:: Information ::

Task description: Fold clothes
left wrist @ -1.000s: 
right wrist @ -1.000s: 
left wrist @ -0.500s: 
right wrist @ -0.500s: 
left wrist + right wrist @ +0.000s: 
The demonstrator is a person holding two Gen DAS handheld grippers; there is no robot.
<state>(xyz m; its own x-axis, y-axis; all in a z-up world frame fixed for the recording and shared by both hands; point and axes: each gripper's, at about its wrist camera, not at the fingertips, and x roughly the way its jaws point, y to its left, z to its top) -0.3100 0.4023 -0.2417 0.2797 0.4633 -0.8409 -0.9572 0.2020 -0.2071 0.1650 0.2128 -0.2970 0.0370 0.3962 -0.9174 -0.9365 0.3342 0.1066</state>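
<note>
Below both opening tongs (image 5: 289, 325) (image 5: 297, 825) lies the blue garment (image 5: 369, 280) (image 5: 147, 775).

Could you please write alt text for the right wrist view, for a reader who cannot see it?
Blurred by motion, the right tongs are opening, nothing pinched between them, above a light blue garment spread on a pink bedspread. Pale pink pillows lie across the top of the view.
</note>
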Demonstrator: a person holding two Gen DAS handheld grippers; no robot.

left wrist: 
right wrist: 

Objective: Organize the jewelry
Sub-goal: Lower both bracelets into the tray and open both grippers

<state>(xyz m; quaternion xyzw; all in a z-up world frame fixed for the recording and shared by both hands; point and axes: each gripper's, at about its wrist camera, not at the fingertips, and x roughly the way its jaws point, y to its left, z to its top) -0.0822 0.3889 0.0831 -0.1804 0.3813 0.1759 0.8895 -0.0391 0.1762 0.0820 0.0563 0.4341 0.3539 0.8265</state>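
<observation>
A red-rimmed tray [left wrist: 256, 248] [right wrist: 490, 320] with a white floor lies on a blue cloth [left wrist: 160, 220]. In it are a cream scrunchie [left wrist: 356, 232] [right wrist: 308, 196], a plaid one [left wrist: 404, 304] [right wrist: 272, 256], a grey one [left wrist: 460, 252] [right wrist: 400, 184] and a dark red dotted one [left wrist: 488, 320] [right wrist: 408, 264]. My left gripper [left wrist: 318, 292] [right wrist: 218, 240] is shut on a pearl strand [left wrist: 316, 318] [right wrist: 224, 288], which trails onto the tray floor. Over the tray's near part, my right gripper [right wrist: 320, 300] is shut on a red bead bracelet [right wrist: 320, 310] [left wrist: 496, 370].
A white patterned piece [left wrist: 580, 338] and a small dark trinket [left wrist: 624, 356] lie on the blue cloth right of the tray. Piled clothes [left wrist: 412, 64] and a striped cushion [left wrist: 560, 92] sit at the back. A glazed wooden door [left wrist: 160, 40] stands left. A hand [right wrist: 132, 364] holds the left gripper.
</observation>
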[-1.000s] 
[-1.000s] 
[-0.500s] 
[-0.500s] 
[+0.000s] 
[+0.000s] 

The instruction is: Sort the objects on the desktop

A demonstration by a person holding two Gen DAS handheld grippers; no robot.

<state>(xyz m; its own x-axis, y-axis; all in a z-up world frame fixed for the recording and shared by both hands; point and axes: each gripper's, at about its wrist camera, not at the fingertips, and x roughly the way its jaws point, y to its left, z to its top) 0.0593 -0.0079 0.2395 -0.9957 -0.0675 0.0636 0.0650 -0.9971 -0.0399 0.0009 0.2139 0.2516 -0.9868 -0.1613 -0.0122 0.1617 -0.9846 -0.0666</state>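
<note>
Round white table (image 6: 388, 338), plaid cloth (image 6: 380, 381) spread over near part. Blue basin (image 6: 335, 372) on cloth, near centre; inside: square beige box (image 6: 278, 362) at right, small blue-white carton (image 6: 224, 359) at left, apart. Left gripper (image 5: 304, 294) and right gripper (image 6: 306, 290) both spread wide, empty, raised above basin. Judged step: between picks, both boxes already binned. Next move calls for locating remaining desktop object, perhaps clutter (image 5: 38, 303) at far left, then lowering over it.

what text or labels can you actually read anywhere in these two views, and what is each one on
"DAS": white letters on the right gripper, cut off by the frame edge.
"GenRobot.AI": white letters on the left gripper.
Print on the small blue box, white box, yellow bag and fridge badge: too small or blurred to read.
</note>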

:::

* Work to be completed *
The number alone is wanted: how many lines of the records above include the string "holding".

* Exercise answer *
3